Conference to Examine Effects of Lead Exposure from Bullets

31 March 2008
The effects of exposure to lead from spent ammunition is the focus of a conference sponsored by The Peregrine Fund, a conservation organization, 12-15 May 2008, in Boise, Idaho. The conference, "Ingestion of Spent Lead Ammunition: Implications for Wildlife and Humans," will bring together biologists, scientists, health professionals and sporting groups to review scientific data on this topic.

The issue gained new urgency last week when health officials in North Dakota pulled hunter-donated venison from food pantries after the discovery of lead fragments in about 60 percent of the meat tested. As a result, state officials in Minnesota and Iowa took similar precautions. The meat had been donated by hunters to help feed the needy.

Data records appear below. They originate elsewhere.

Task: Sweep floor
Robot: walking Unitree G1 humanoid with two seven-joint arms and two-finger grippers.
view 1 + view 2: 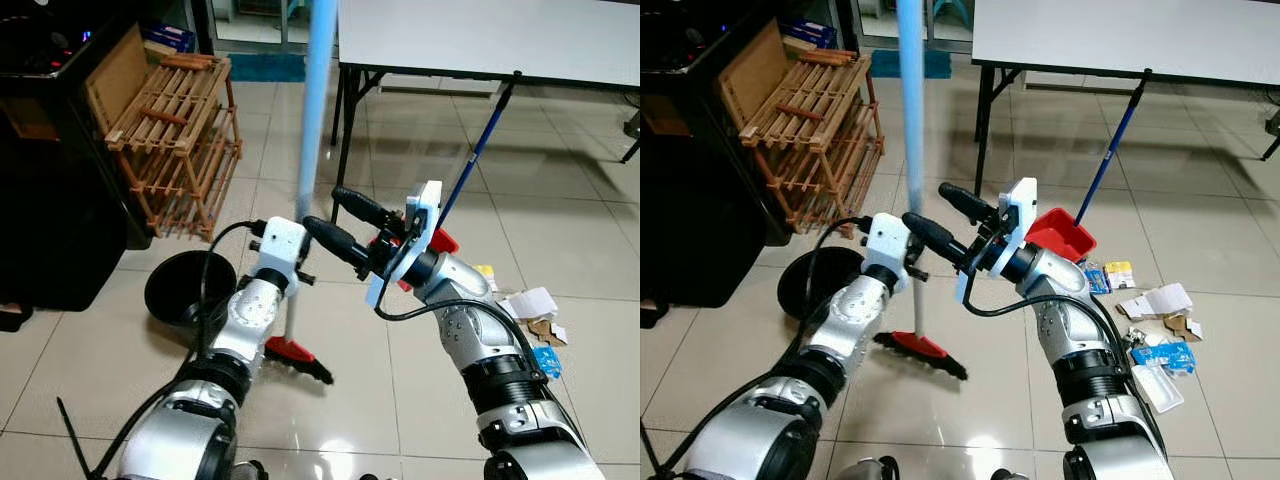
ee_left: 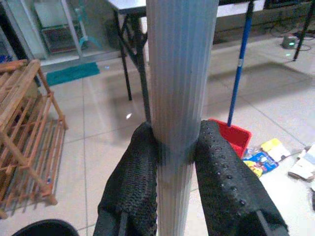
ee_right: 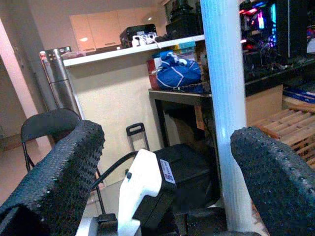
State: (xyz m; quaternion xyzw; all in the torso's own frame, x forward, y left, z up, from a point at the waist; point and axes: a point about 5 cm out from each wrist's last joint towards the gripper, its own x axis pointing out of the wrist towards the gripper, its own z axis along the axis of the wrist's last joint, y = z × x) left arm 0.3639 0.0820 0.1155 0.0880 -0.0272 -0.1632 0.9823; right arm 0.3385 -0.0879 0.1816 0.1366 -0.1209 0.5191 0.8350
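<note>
The broom has a pale blue ribbed handle point(image 1: 316, 100) that stands nearly upright, and its red and black head point(image 1: 298, 358) rests on the tiles. My left gripper point(image 2: 179, 142) is shut on the handle, both black fingers point(image 2: 140, 172) pressed against it. My right gripper point(image 1: 322, 208) is open higher up. The handle point(image 3: 224, 98) runs between its spread fingers, close to one of them point(image 3: 275, 172). A red dustpan point(image 1: 1060, 235) with a blue stick point(image 1: 480, 145) leans on the table behind my right wrist. Paper scraps and wrappers point(image 1: 1155, 330) lie on the floor at the right.
A white table point(image 1: 480, 35) with black legs stands ahead. A wooden slatted rack point(image 1: 175, 130) and a dark cabinet point(image 1: 50, 170) are on the left, and a black round bin point(image 1: 185, 290) sits beside my left arm. Open tiles point(image 1: 390, 400) lie in front.
</note>
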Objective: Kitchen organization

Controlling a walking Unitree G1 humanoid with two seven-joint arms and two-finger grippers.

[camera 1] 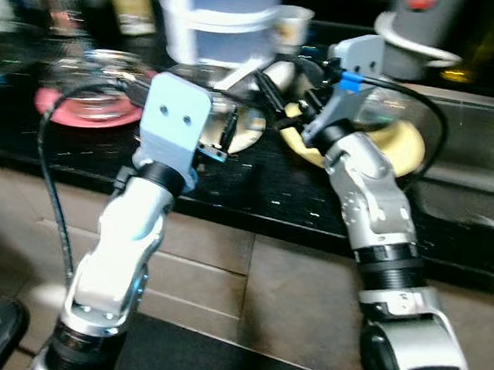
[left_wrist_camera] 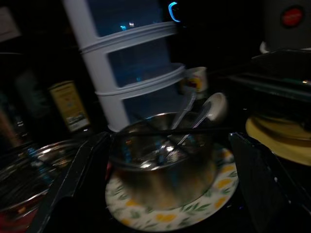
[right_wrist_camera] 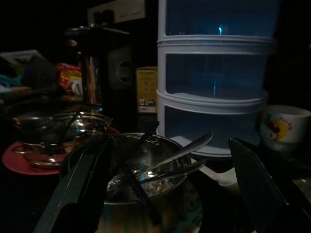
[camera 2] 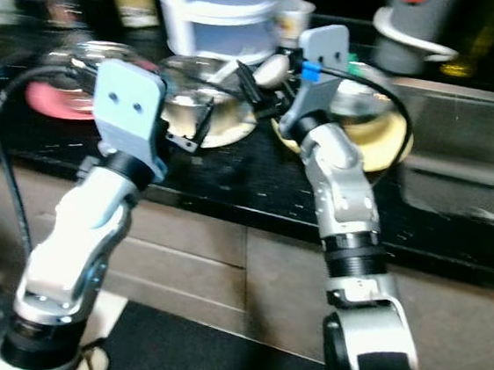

"We were sufficiently concerned about lead exposure from ammunition fragments in game meat to organize this conference," said Rick Watson, Vice President of The Peregrine Fund, which leads the condor recovery program in Arizona. "Condors are sickened and some die from this source of lead exposure. It seemed plausible they may be a warning of human exposure as well."

Condors are bred and hatched at the organization's World Center for Birds of Prey in Boise and released to the wild near the Grand Canyon. The huge birds are scavengers that can ingest the tiny fragments of lead bullets after feeding on carcasses and gut piles of deer killed by hunters.

In the fall 2007 hunting season, 80 percent of Arizona hunters helped reduce lead exposure in condors by voluntarily using copper bullets or not leaving gut piles in the field, according to the Arizona Game and Fish Department. That's up from a 60 percent compliance rate in 2006. No condors died in 2007; four condors died of lead poisoning in 2006.

"A viable solution exists in the form of bullets made from solid copper," Watson said. "Copper bullets do not fragment like lead bullets do."

No amount of lead is considered safe in humans. Contamination is especially serious in pregnant woman and children because even tiny amounts can cause brain development and behavioral problems in children. Amounts formerly considered safe in adults recently have been found to increase rates of death from heart attack and stroke.

The Peregrine Fund currently is studying the amount of lead in venison from deer shot with high-velocity lead bullets, which fragment into hundreds of tiny pieces upon impact. Published research has shown that these fragments are deposited in the animal several inches away from the bullet's entry point. Preliminary results of the current study will be released at the conference in May. The final report will be published in a peer-reviewed journal.

The tests on venison that led to last week's action in North Dakota were conducted by Dr. William Cornatzer, an avid hunter and a member of The Peregrine Fund board. After hearing of the lead problem with condors, Cornatzer decided to see for himself how much lead may be contained in game meat. With the help of health officials, Cornatzer collected about 100 one-pound packages of ground venison from food pantries in December and ran CT scans on the meat.

"This isn't just a food pantry problem. This is a nationwide problem," Cornatzer told the Associated Press.

The North Dakota Health Department confirmed the presence of lead in its own tests. Cornatzer plans to present his findings at the conference in Boise in May.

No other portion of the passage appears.